Your instructions: Search term "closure": please show all lines in the listing that contain it.

=== Section Start ===

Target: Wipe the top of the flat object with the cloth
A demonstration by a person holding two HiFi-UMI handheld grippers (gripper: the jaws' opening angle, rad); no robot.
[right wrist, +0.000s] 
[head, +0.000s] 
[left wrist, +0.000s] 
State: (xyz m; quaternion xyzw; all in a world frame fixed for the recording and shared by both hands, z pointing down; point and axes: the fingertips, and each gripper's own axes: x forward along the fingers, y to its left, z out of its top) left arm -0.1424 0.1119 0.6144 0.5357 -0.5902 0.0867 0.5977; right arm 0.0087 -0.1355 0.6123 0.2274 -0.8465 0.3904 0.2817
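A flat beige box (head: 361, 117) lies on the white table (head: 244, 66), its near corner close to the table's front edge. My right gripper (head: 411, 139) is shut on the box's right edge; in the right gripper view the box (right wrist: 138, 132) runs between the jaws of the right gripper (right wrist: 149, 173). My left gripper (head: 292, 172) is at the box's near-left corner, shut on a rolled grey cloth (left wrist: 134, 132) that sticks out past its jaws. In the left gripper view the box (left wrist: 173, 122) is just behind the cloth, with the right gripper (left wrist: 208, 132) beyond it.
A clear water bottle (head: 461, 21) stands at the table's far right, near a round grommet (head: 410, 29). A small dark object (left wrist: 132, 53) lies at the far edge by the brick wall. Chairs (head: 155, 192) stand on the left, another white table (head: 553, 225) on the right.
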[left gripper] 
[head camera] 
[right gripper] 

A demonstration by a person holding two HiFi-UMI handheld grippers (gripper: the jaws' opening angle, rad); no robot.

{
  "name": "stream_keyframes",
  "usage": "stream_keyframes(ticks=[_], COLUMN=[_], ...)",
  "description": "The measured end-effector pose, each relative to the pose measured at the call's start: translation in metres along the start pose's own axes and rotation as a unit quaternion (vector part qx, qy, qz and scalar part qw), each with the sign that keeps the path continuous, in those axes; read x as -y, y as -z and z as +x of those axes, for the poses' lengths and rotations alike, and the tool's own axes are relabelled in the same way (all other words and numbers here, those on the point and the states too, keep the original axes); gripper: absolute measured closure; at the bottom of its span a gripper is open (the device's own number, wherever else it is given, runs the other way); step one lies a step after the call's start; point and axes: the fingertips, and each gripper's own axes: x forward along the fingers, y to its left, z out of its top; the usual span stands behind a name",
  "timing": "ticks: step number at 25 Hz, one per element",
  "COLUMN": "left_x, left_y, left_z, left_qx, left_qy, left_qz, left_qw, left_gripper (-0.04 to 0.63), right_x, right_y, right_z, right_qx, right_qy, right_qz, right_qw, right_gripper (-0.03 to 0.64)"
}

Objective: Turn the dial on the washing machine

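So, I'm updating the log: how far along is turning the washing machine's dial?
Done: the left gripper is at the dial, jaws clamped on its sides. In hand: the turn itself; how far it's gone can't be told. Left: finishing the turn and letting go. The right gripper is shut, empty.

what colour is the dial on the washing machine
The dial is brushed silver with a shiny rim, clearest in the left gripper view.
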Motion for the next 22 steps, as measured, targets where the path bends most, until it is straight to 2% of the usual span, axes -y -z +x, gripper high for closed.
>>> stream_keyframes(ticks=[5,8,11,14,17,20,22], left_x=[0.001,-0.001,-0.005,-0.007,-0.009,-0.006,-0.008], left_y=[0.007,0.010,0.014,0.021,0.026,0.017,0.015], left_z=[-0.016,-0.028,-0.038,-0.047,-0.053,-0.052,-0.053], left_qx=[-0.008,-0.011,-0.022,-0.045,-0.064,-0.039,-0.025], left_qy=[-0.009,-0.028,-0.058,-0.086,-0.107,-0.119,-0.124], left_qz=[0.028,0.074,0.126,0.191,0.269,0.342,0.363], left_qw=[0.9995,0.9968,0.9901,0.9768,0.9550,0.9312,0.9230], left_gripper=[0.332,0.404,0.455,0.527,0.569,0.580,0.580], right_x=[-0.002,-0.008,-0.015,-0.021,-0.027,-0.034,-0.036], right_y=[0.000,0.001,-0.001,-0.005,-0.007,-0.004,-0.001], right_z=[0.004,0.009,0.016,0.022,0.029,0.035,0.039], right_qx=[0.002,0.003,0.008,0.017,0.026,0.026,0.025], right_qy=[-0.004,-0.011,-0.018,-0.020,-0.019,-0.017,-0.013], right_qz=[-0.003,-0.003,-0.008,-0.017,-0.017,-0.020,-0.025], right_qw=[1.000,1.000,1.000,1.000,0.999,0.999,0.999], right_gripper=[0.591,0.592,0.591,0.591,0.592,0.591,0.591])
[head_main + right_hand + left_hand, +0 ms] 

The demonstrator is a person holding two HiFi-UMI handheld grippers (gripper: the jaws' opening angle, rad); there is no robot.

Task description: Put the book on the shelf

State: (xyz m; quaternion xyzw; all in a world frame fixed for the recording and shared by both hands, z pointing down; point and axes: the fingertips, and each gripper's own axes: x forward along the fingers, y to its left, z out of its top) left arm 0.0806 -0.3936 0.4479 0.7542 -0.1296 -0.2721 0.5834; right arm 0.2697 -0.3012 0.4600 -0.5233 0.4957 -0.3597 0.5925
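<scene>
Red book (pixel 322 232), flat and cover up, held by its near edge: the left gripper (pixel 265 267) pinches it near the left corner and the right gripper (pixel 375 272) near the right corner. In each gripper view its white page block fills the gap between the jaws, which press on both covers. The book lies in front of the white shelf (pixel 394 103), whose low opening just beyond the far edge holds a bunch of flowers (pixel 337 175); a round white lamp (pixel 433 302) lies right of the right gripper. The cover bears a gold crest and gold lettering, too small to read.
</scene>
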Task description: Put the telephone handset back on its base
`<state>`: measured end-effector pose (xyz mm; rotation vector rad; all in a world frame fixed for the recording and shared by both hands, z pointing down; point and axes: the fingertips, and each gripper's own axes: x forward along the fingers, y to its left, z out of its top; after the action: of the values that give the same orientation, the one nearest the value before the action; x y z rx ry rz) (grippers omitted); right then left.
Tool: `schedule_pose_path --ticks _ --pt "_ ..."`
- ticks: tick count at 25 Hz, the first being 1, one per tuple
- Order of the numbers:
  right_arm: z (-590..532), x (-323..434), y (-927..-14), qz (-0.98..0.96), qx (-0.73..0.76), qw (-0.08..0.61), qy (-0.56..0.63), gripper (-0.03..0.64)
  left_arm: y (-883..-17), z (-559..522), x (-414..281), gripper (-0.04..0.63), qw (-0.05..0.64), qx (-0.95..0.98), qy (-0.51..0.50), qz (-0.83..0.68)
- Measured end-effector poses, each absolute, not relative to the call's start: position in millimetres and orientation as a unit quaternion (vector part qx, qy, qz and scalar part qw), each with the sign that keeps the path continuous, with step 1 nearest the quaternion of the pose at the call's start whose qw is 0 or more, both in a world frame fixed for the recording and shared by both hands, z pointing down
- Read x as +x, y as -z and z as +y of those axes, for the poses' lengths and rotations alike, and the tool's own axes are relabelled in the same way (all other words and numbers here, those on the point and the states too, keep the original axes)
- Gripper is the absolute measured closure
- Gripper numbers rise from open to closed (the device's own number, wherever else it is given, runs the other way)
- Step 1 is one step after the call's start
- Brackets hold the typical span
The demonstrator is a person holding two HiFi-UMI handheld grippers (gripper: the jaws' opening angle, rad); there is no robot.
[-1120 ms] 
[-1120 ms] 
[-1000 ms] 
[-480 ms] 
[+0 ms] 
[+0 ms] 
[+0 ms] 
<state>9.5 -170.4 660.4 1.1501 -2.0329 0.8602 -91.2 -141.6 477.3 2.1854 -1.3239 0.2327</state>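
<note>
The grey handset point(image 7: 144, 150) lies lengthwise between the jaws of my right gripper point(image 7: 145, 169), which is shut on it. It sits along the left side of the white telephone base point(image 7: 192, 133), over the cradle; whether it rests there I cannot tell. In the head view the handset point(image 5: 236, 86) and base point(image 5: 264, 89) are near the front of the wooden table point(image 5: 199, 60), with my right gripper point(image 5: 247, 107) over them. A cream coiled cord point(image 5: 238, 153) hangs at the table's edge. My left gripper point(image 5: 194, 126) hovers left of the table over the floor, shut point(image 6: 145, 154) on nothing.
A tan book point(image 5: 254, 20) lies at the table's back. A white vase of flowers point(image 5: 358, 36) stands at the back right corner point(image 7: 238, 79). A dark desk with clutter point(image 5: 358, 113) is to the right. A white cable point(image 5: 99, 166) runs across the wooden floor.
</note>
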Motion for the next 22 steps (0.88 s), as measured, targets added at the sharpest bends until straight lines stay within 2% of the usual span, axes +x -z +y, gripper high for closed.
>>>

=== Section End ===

Written response:
  "description": "The measured end-effector pose, each relative to the pose measured at the call's start: translation in metres along the start pose's own axes and rotation as a unit quaternion (vector part qx, qy, qz and scalar part qw), each with the sign that keeps the path continuous, in those axes; read x as -y, y as -z and z as +x of those axes, for the poses' lengths and rotations alike, and the tool's own axes are relabelled in the same way (all other words and numbers here, those on the point and the states too, keep the original axes); gripper: absolute measured closure; at the bottom of its span a gripper is open (the device's own number, wherever else it is given, runs the other way); step one lies a step after the call's start; point and axes: the fingertips, and each gripper's own axes: x forward along the fingers, y to its left, z out of its top; the usual span stands behind a name",
- Gripper is the absolute measured closure

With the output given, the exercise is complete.